Hoy se cumplen cinco días del comienzo del bloqueo de vías que los vecinos de la región austral de Magallanes mantienen para impedir el alza de 16,8% en el precio del gas.
"Las conductas han sobrepasado lo que es una legítima protesta ciudadana", defendió uno de los funcionarios al término de la ceremonia de juramento de los nuevos ministros del gabinete, en el Palacio de la Moneda, sede del gobierno.
El diálogo está roto desde la noche del sábado, cuando la Asamblea rechazó la oferta del gobierno de elevar el precio del gas de acuerdo a la inflación de 2010, que se situó en el 3%. La propuesta incluye una mesa de trabajo para elaborar un proyecto de ley que fije el reajuste de las tarifas a largo plazo.
En tanto, los dirigentes vecinales anunciaron que a partir de las 00.00 horas del lunes recrudecerán los bloqueos y sólo permitirán el paso de vehículos de emergencia, mientras centenares de turistas permanecen varados en la región.
Los vecinos flexibilizaron el paro ayer, lo que permitió a las Fuerzas Armadas y de Seguridad trasladar a más de 3.000 viajeros hasta aeropuertos y pasos fronterizos, pero medios locales señalan que la Asamblea ha vuelto a impedir los vuelos de la Fuerza Aérea. En cambio, el presidente de la Confederación de la Producción y el Comercio de la región de Magallanes, Alejandro Kusanovic, anunció hoy que la asociación abandonará las movilizaciones e hizo un llamamiento a aceptar la oferta del gobierno.
Por su parte, un conglomerado de sindicatos que aúna a más de 120.000 trabajadores del cobre, la metalurgia y el petróleo de todo el país, amenazaron este domingo con sumarse al paro en apoyo a las protestas en Magallanes.
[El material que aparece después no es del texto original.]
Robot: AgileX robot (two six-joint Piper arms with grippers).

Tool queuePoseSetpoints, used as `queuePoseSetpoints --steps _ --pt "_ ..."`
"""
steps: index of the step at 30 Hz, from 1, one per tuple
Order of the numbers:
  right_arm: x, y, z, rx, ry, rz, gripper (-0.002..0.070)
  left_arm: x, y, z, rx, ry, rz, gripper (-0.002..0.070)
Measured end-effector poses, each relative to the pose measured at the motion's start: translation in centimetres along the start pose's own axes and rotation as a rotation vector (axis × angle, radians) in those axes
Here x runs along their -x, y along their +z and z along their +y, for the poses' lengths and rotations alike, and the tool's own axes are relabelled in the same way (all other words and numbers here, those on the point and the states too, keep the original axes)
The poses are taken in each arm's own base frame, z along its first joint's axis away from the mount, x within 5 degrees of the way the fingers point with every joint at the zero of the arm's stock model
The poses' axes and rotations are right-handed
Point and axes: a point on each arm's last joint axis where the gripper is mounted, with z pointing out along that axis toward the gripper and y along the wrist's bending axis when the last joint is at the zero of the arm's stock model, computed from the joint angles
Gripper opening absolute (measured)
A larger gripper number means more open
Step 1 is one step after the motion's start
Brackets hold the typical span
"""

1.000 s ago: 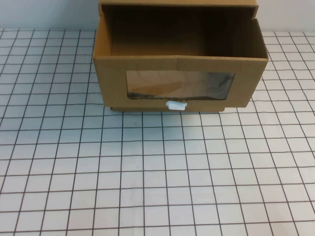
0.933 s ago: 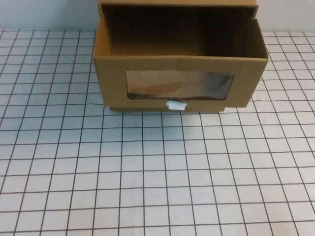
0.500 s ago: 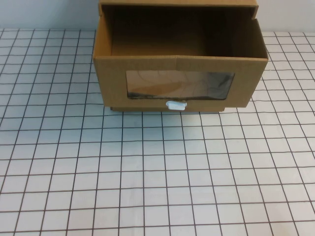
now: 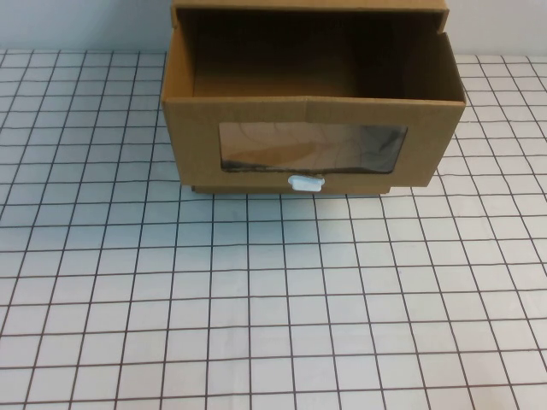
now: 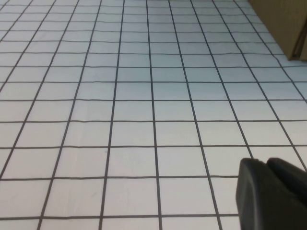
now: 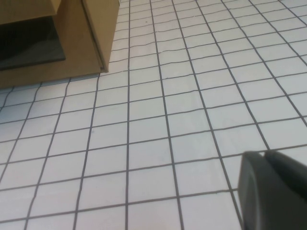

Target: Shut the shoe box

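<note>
Left gripper (image 5: pixel 271 194) hanging over bare gridded table (image 4: pixel 273 307), only dark tip showing in its wrist view; open or closed, cannot tell. Right gripper (image 6: pixel 273 191) hovering over grid near box's front corner; finger state likewise not showing. Neither arm appearing in high view. Shoe box (image 4: pixel 312 107) sitting at table's far edge, middle, drawer sticking out toward robot, window (image 4: pixel 312 147) facing front, white tab (image 4: pixel 306 183) at lower edge.
</note>
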Motion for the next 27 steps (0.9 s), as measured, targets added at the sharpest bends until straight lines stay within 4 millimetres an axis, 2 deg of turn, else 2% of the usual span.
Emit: queuePoseSetpoints --steps 8,13,17,21,24,27 --pt "0.3 0.0 0.0 -0.002 0.0 -0.035 -0.0014 0.2 0.0 0.0 -0.001 -0.002 -0.027 -0.0005" --pt "2.1 -0.2 -0.1 -0.016 0.0 -0.233 -0.0014 1.6 -0.1 -0.1 -0.017 -0.091 -0.181 -0.0005" --pt "4.7 -1.3 -0.3 -0.038 0.004 -0.546 -0.0014 4.0 -0.9 0.0 -0.077 -0.346 -0.453 -0.0005" --pt "7.0 -3.3 -0.5 -0.063 0.008 -0.88 -0.0014 6.5 -2.7 0.5 -0.196 -0.61 -0.783 -0.0005" --pt "7.9 -4.6 -0.6 -0.076 0.011 -1.046 -0.0014 7.7 -4.2 0.8 -0.259 -0.656 -0.993 -0.0005" --pt "8.3 -5.4 -0.7 -0.084 0.013 -1.145 -0.0014 8.2 -5.3 1.0 -0.292 -0.657 -1.121 -0.0005"
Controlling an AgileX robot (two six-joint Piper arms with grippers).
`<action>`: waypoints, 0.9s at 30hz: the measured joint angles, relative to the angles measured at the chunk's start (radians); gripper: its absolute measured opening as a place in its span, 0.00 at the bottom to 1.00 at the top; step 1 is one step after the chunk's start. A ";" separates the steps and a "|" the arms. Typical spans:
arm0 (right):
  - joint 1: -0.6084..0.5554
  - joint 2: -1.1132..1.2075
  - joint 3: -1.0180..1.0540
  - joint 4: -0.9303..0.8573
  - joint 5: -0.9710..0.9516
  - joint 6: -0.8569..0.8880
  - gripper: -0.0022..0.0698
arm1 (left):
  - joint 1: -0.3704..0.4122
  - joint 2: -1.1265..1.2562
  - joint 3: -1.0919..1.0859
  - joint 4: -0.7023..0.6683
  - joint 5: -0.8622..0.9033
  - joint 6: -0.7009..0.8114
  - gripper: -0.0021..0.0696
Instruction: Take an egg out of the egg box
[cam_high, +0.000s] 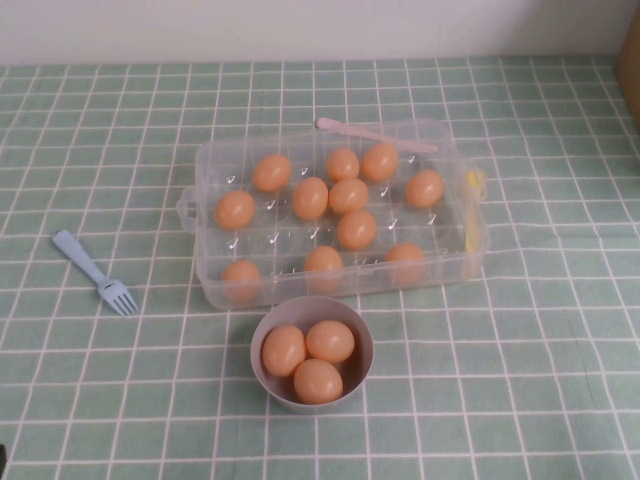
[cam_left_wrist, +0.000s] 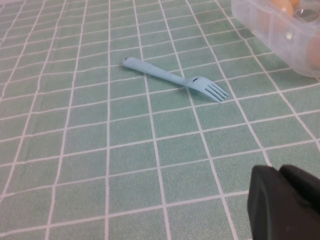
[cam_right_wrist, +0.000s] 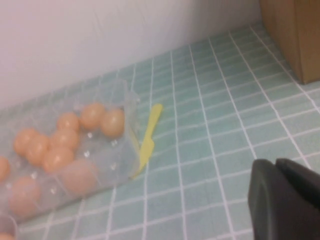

Además, los trabajadores de la estatal Empresa Nacional del Petróleo (Enap) amenazaron el viernes con cortar a partir de mañana el suministro de gas a la canadiense Methanex, que lo emplea para producir metanol.
El gobierno afirma que es necesario aumentar el precio del gas para hacer más atractivas las inversiones, advierte de que las reservas se pueden agotar de aquí a 2017, y alega que los magallánicos pagan una octava parte por la misma cantidad de ese combustible que en otras partes del país. Sin embargo, los vecinos sostienen que el gas es vital en esa región austral, sometida a bajas temperaturas durante todo el año, y que ellos han de pagar más por la mayoría de productos que se importan desde otras zonas de país.